Records from a data collection
+-------+
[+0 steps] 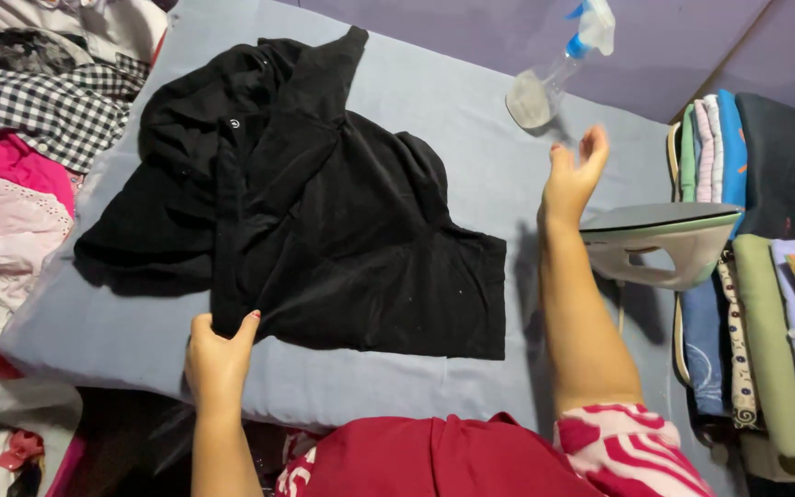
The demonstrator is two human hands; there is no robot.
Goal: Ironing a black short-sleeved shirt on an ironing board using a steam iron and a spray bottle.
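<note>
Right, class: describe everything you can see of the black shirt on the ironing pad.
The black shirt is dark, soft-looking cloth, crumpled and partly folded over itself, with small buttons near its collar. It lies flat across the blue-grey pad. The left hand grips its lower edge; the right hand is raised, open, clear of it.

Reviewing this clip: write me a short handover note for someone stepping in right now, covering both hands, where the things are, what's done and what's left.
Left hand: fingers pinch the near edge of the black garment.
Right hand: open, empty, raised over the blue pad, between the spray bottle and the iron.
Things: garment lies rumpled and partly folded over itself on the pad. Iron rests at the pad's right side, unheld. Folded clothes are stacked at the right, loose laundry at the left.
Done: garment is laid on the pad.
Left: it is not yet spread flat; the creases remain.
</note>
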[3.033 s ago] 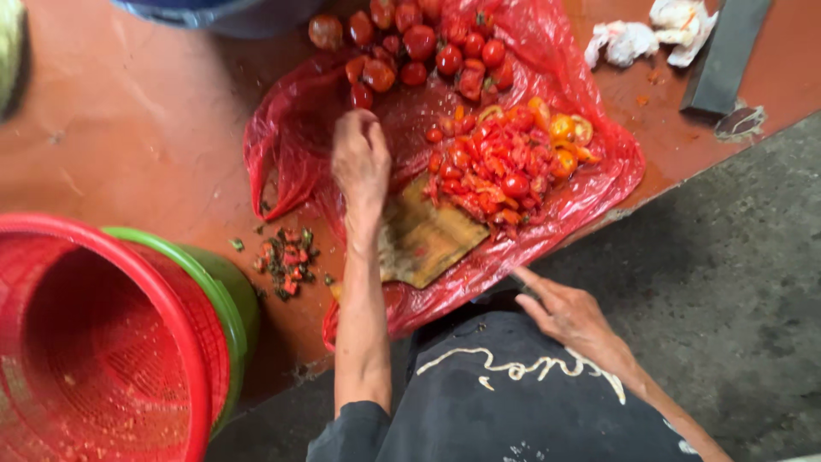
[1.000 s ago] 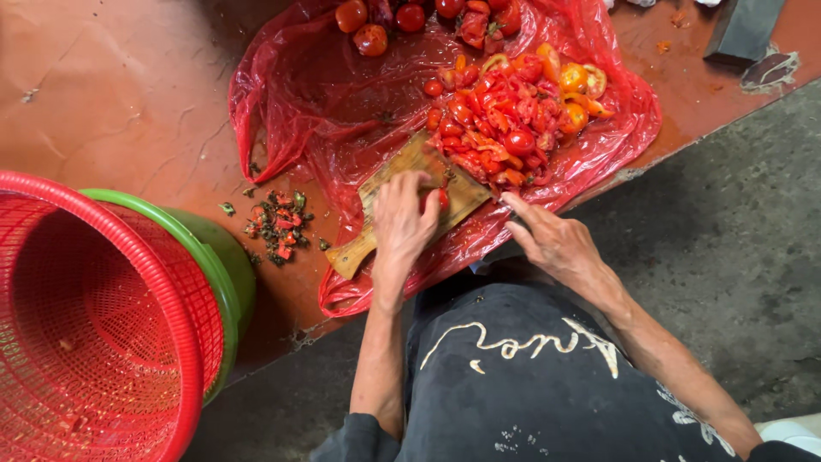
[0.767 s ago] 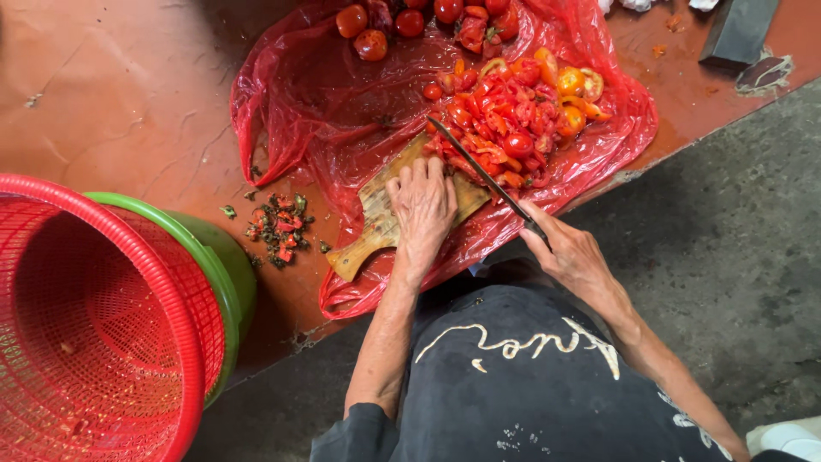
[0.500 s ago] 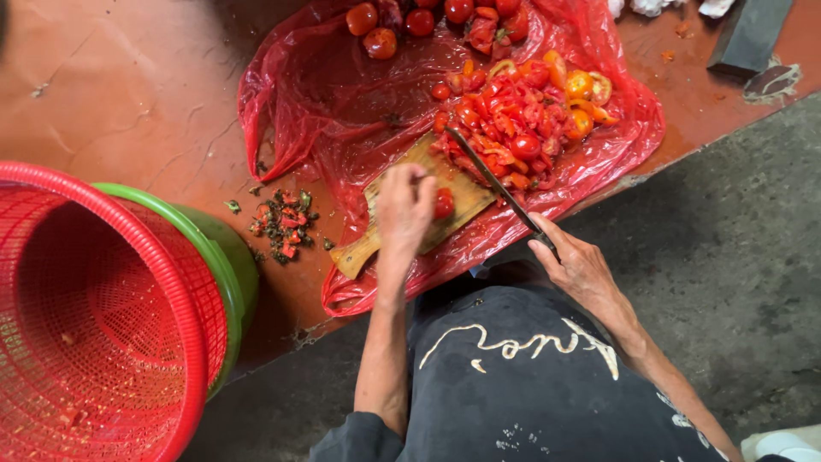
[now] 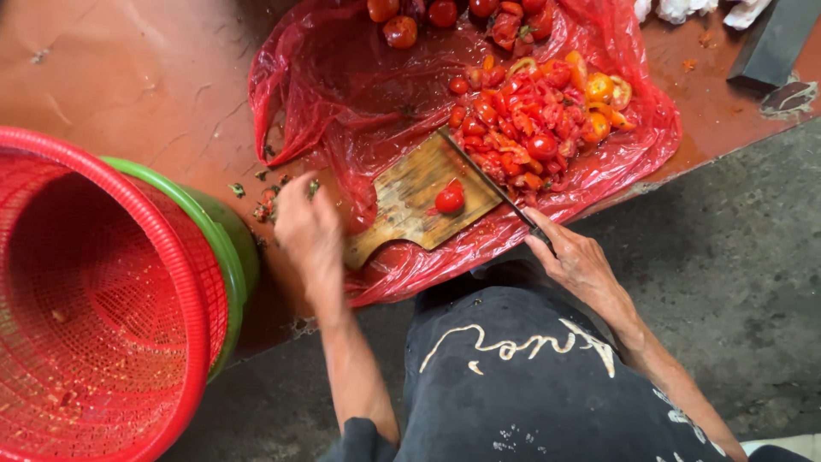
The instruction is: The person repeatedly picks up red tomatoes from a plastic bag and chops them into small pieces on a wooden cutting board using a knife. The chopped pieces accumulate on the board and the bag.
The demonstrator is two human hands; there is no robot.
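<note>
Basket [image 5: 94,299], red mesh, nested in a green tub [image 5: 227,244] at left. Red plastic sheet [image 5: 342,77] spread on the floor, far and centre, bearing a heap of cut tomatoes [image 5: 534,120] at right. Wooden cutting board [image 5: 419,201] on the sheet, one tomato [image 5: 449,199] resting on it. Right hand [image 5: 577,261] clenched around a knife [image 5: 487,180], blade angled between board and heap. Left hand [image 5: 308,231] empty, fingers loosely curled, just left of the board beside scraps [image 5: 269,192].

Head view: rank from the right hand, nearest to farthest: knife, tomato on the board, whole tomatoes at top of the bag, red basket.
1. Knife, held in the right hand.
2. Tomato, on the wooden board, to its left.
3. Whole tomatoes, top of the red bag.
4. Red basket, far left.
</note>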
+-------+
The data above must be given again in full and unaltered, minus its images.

### SOLUTION TO THIS TASK
[+0 steps] 
The demonstrator is two human hands; there is no robot.
Goal: Ironing a black short-sleeved shirt on an ironing board using a steam iron and a spray bottle.
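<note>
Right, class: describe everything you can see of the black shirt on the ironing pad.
The black shirt is dark, soft-looking cloth, crumpled and partly folded over itself, with small buttons near its collar. It lies flat across the blue-grey pad. The left hand grips its lower edge; the right hand is raised, open, clear of it.

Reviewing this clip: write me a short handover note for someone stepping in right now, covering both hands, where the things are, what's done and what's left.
Left hand: fingers pinch the near edge of the black garment.
Right hand: open, empty, raised over the blue pad, between the spray bottle and the iron.
Things: garment lies rumpled and partly folded over itself on the pad. Iron rests at the pad's right side, unheld. Folded clothes are stacked at the right, loose laundry at the left.
Done: garment is laid on the pad.
Left: it is not yet spread flat; the creases remain.
</note>
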[3.033 s ago] 
[1.000 s ago] 
[0.767 s ago] 
[0.500 s ago] 
[now] 
The instruction is: The person repeatedly picks up red tomatoes from a plastic bag and chops them into small pieces on a wooden cutting board using a knife. The chopped pieces accumulate on the board and the bag.
The demonstrator is two human hands; there is no robot.
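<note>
Basket [image 5: 94,299], red mesh, nested in a green tub [image 5: 227,244] at left. Red plastic sheet [image 5: 342,77] spread on the floor, far and centre, bearing a heap of cut tomatoes [image 5: 534,120] at right. Wooden cutting board [image 5: 419,201] on the sheet, one tomato [image 5: 449,199] resting on it. Right hand [image 5: 577,261] clenched around a knife [image 5: 487,180], blade angled between board and heap. Left hand [image 5: 308,231] empty, fingers loosely curled, just left of the board beside scraps [image 5: 269,192].

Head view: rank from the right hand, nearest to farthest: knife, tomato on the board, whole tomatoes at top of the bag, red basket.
1. Knife, held in the right hand.
2. Tomato, on the wooden board, to its left.
3. Whole tomatoes, top of the red bag.
4. Red basket, far left.
</note>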

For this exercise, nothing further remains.